Pertemuan tersebut dihadiri oleh Rektor UIN Suska Riau Prof. Dr. Hj. Leny Nofianti, MS., SE., M.Si., Ak., CA., Wakil Rektor III Dr. Harris Simaremare, S.T., M.T., Dekan Fakultas Syariah dan Hukum Dr. Maghfirah, M.A., Ketua Tim Kerja Sama Fitry Yenty, S.Ag., serta perwakilan Bawaslu Riau. Dalam pertemuan tersebut, kedua belah pihak membahas sejumlah program kolaborasi terkait peningkatan literasi politik, pengawasan pemilu, dan keterlibatan mahasiswa dalam edukasi demokrasi di masyarakat.
Rektor UIN Suska Riau, Prof. Leny Nofianti, menyambut baik rencana kerja sama tersebut dan menawarkan program Kuliah Kerja Nyata (KKN) berbasis tematik sebagai wadah implementasi kegiatan bersama Bawaslu Riau di lapangan.
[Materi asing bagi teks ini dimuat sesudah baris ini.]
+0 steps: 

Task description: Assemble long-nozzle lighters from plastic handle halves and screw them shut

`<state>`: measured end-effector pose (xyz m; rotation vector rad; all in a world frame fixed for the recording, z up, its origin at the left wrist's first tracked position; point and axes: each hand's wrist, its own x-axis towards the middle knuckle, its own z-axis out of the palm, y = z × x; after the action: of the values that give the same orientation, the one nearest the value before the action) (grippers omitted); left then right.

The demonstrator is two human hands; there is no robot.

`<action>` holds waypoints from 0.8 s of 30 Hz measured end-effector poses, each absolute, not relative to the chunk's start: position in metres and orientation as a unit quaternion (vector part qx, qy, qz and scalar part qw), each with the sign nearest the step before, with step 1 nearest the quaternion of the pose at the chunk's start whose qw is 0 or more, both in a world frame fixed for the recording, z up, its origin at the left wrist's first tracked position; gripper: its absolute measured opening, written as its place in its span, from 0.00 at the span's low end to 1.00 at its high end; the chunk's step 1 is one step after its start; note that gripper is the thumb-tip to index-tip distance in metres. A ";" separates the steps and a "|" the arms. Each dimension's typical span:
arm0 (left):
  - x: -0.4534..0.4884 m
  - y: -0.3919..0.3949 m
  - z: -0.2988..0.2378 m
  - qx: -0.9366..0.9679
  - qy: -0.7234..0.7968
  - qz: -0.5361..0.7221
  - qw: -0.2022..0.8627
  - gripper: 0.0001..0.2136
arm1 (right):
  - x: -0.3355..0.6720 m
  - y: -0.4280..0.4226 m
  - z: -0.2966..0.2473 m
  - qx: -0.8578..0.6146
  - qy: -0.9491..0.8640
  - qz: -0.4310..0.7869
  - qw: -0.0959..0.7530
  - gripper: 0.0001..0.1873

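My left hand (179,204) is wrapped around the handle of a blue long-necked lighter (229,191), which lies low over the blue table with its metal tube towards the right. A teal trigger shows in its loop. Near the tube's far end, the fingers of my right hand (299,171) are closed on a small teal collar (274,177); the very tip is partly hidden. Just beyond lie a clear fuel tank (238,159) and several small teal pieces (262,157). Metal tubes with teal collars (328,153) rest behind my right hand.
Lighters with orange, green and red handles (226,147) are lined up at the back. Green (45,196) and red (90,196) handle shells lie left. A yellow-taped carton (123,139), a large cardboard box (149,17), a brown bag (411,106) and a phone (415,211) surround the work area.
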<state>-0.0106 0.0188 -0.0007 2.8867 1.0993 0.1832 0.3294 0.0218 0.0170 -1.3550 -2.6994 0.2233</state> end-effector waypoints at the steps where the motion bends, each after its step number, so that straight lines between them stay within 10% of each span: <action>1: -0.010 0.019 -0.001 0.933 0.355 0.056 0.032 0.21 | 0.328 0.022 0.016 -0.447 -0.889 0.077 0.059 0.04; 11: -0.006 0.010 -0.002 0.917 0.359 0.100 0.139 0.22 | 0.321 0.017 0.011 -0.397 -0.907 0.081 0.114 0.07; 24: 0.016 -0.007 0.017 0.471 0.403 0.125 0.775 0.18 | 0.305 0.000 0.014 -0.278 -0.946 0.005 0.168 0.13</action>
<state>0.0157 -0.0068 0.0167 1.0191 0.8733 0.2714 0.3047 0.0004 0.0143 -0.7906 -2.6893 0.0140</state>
Menurutnya, mahasiswa dapat dilibatkan sebagai agen edukasi demokrasi melalui kelompok-kelompok kecil yang ditempatkan di wilayah tertentu.
Bawaslu Riau memperkenalkan program nasional yang dapat diikuti oleh mahasiswa UIN Suska Riau, yaitu Kompetisi Debat Penegakan Hukum Pemilu yang diselenggarakan oleh Bawaslu RI. Kompetisi tersebut terbuka bagi mahasiswa dengan tahapan pendaftaran yang dijadwalkan berlangsung pada 15–24 Juli 2026.
Tahap awal kompetisi dilakukan melalui seleksi artikel dan video secara daring, dengan peserta terbaik melanjutkan ke tingkat regional di Jakarta. Bawaslu Riau menyatakan siap memberikan pendampingan berupa bimbingan, penyediaan data, serta informasi yang dibutuhkan mahasiswa dalam menyusun kajian debat.
Wakil Rektor III UIN Suska Riau, Dr. Harris Simaremare, menyatakan pihaknya akan segera berkoordinasi dengan fakultas terkait untuk menjaring mahasiswa potensial yang akan mengikuti kompetisi tersebut. Selain program mahasiswa, UIN Suska Riau juga berencana menyusun nota kesepahaman (MoU) dengan Bawaslu Riau untuk kerja sama lebih spesifik bersama LP2M dan fakultas terkait.
Kolaborasi ini diharapkan menjadi langkah nyata dalam membangun generasi muda yang memiliki pemahaman kuat tentang demokrasi, kepemiluan, serta pentingnya partisipasi masyarakat dalam menjaga kualitas proses demokrasi di Indonesia.